▶ **Given data**
==============================

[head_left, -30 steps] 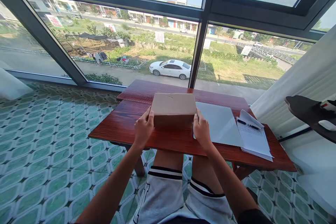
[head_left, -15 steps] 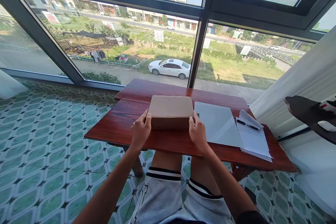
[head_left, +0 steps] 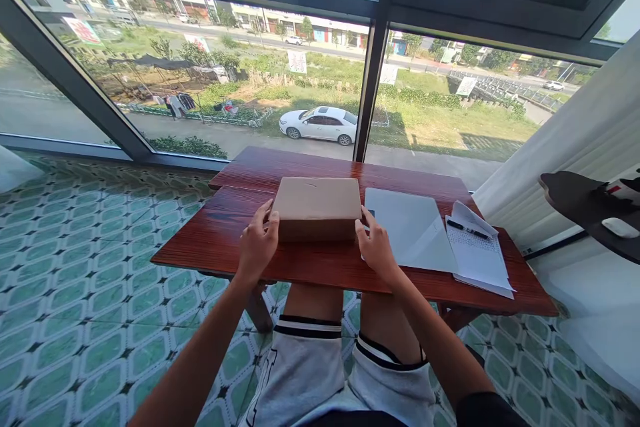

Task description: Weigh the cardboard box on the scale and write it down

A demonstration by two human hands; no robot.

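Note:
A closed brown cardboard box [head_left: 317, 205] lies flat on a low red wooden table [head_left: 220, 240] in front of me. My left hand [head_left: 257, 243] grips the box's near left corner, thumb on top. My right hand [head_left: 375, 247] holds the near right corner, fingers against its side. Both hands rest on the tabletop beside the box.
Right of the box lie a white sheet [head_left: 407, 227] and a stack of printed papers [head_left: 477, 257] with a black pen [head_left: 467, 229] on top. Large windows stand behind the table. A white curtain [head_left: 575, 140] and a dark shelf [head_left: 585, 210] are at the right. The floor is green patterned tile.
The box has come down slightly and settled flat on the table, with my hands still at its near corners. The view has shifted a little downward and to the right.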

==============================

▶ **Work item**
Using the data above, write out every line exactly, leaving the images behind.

▶ **Result**
[head_left, -30 steps] 
[head_left, -15 steps] 
[head_left, +0 steps] 

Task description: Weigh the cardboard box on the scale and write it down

A demonstration by two human hands; no robot.

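Note:
A closed brown cardboard box [head_left: 317, 205] lies flat on a low red wooden table [head_left: 220, 240] in front of me. My left hand [head_left: 257, 243] grips the box's near left corner, thumb on top. My right hand [head_left: 375, 247] holds the near right corner, fingers against its side. Both hands rest on the tabletop beside the box.
Right of the box lie a white sheet [head_left: 407, 227] and a stack of printed papers [head_left: 477, 257] with a black pen [head_left: 467, 229] on top. Large windows stand behind the table. A white curtain [head_left: 575, 140] and a dark shelf [head_left: 585, 210] are at the right. The floor is green patterned tile.
The box has come down slightly and settled flat on the table, with my hands still at its near corners. The view has shifted a little downward and to the right.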

The requested output is now complete.